What needs to be done:
Work out how many lines in the material below hold the word "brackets". Write only the number.

Records to process:
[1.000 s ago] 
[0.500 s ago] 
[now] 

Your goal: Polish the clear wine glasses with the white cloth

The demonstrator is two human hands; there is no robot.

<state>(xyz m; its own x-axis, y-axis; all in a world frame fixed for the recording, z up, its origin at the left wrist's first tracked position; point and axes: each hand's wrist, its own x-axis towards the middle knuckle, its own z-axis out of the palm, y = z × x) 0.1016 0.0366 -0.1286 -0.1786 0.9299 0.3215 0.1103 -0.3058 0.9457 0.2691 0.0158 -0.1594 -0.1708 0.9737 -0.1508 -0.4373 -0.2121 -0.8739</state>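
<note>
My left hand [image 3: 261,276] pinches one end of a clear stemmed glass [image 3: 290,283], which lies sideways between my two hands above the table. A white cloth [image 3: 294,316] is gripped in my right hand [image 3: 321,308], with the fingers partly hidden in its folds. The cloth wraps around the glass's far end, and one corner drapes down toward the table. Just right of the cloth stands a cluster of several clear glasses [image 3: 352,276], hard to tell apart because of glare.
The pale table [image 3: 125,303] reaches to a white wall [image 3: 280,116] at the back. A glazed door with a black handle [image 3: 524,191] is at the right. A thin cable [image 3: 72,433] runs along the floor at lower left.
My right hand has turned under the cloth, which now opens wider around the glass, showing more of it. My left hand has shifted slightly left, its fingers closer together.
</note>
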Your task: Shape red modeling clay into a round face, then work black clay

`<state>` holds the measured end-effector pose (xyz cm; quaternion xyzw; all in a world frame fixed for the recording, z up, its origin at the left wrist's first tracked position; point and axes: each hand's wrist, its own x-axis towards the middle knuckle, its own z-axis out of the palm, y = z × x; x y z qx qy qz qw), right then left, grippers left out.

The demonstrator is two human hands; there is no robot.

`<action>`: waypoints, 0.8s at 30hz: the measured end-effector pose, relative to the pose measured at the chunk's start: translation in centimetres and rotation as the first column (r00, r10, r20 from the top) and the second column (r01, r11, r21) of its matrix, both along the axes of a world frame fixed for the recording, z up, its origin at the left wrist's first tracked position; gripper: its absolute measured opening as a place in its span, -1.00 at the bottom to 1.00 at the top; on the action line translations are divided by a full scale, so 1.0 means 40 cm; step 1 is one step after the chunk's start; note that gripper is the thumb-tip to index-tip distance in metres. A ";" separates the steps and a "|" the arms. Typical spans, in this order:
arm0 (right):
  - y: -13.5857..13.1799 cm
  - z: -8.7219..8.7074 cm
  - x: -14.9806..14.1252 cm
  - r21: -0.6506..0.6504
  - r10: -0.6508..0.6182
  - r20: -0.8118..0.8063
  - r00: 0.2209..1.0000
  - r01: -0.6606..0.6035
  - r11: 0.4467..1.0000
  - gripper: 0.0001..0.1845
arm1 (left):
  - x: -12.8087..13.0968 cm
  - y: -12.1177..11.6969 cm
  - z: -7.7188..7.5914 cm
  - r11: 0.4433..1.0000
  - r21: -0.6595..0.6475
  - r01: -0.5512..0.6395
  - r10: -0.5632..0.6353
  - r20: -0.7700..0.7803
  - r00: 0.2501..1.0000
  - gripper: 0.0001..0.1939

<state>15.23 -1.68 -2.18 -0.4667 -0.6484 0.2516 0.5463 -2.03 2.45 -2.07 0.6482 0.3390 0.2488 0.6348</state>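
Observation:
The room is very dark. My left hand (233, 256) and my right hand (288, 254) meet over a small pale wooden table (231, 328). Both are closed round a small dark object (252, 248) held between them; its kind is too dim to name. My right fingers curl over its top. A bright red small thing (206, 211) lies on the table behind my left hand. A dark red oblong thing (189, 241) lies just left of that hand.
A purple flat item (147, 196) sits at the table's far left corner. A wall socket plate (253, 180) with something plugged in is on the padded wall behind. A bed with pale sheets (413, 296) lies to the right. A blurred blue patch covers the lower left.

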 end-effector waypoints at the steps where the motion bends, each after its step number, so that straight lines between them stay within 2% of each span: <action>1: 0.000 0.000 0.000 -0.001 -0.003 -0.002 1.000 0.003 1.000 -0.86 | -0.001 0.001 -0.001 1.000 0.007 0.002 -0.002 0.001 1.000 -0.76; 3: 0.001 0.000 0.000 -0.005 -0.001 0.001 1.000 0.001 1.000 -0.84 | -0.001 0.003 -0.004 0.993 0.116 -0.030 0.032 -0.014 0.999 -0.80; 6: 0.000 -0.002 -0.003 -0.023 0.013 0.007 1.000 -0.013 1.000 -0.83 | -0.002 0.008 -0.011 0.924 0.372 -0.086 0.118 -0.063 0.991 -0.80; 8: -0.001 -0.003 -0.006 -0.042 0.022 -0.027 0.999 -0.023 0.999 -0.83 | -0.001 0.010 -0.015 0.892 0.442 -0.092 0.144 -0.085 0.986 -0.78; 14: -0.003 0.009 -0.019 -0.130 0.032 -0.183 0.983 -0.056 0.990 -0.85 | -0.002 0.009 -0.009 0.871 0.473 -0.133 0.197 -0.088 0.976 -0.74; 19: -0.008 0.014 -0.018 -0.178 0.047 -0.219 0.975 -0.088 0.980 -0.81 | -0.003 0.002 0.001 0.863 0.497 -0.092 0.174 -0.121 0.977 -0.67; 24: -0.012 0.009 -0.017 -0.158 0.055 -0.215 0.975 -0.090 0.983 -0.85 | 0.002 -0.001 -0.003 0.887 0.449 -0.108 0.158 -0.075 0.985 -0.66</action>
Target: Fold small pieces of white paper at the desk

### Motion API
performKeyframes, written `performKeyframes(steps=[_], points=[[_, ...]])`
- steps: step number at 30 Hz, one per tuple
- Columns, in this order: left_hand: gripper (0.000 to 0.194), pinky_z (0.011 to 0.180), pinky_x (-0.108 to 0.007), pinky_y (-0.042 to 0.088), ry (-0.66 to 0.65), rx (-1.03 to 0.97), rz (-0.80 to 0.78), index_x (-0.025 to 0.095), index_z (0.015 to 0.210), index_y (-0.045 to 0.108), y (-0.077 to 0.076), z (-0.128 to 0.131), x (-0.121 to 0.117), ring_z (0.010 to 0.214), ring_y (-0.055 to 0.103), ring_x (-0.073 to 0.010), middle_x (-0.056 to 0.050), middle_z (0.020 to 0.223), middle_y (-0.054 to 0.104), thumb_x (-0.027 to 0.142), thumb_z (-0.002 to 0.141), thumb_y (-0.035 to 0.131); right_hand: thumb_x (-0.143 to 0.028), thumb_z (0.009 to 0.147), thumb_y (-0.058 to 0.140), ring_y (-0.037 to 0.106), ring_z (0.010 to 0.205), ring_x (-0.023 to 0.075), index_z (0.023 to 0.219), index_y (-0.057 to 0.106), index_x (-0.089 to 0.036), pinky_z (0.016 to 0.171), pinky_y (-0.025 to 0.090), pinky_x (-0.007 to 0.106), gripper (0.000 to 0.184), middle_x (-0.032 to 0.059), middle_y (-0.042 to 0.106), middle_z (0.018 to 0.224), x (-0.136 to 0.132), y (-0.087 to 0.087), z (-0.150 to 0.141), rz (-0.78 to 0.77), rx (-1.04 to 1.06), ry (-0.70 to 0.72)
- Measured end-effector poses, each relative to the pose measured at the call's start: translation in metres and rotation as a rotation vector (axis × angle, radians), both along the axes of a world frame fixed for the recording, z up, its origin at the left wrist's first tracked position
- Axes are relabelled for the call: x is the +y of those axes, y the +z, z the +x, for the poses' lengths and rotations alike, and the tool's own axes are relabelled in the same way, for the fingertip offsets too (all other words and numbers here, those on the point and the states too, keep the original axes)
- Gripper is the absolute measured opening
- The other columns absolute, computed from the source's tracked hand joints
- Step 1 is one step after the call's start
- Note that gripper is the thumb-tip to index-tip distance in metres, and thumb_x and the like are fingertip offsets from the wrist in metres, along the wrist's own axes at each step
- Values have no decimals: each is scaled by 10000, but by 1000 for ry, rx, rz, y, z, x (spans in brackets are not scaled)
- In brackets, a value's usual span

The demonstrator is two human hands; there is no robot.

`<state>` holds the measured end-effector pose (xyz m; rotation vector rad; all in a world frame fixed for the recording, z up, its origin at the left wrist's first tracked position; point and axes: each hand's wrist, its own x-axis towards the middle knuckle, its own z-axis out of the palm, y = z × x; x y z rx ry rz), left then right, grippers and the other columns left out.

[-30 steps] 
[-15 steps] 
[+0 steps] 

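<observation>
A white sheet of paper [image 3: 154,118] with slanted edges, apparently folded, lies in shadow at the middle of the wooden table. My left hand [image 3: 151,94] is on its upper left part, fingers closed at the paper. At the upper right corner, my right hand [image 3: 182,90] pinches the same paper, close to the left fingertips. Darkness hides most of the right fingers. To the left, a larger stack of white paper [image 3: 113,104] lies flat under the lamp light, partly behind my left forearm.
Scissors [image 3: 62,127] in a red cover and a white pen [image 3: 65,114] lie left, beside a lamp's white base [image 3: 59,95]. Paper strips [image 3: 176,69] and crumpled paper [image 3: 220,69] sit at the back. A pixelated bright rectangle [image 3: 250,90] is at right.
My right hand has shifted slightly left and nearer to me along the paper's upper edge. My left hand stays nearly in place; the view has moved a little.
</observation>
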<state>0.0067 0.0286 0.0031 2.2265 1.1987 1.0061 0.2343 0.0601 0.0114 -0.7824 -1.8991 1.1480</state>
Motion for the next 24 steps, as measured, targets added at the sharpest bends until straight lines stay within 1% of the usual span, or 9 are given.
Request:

Exercise solution:
2